Problem statement | Pull each line containing "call" out of the data and copy it.

[Stored items]

........

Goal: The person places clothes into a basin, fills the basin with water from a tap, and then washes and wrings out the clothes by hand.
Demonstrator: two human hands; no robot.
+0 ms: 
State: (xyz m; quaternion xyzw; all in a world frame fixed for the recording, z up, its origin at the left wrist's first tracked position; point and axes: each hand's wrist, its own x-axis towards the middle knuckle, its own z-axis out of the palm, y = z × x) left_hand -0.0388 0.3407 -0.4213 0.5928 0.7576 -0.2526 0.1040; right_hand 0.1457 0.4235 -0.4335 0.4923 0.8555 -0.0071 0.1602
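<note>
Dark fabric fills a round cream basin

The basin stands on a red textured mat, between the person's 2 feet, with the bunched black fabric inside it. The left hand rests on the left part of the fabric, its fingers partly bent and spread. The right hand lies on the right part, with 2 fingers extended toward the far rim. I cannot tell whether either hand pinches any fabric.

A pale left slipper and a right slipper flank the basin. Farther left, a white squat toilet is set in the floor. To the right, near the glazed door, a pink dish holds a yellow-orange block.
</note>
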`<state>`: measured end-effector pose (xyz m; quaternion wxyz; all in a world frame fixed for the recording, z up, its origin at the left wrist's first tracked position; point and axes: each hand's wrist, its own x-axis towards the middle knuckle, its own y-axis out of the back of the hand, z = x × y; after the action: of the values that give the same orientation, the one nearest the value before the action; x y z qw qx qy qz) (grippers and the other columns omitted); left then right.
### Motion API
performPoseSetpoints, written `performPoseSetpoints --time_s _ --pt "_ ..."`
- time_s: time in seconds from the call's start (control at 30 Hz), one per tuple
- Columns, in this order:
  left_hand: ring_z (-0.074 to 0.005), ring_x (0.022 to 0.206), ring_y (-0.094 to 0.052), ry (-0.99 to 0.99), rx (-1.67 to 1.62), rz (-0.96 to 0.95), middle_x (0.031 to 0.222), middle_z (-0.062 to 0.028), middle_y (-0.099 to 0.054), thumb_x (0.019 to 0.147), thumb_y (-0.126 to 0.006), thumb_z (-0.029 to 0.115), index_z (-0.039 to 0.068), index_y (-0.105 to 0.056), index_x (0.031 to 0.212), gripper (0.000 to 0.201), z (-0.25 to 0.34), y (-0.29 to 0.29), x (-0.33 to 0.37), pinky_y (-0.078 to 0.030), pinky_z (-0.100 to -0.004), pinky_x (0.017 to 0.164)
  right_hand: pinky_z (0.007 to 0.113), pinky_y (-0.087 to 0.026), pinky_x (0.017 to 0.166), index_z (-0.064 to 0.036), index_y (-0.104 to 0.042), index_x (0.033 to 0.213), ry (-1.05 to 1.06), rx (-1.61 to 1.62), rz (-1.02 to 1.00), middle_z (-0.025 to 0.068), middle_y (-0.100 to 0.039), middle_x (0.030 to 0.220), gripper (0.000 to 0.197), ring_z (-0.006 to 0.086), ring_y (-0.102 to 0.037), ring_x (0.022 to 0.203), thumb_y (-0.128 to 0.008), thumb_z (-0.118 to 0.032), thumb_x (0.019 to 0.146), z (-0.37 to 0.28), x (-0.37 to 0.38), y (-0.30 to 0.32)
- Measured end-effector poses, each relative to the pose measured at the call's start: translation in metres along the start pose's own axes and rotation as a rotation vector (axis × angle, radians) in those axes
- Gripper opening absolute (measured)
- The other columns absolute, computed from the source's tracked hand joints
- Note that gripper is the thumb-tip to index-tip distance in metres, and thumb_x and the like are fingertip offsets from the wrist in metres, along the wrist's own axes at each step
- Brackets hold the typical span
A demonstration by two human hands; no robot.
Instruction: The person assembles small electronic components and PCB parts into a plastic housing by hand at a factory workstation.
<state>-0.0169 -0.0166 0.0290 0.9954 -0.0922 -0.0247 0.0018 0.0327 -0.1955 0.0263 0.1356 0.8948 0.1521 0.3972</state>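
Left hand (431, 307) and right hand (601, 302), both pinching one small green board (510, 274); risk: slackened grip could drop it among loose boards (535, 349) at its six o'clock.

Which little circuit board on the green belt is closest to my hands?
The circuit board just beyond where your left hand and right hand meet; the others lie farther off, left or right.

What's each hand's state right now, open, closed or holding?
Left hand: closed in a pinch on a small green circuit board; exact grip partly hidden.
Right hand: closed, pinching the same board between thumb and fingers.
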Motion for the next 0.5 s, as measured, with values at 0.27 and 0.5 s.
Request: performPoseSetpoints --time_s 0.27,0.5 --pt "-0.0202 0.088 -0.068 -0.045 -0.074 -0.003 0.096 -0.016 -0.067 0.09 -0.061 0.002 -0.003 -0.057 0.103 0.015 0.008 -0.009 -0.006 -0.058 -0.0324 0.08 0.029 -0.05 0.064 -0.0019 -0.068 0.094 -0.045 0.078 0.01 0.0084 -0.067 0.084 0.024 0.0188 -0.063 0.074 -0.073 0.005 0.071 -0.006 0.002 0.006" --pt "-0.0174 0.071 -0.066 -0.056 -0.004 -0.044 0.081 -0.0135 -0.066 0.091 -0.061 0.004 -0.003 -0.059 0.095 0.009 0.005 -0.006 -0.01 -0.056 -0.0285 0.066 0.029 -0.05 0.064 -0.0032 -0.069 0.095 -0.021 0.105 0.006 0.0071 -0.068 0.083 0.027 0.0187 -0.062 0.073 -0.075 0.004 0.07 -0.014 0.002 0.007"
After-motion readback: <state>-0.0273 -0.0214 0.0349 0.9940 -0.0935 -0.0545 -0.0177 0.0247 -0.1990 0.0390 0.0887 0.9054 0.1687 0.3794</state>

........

Answer box |
- time_s: time in seconds from the call's start (control at 30 Hz), one per tuple
- Measured end-effector poses, each relative to the pose measured at the call's start: translation in metres along the start pose's own axes and rotation as a rotation vector (axis × angle, radians) in those axes

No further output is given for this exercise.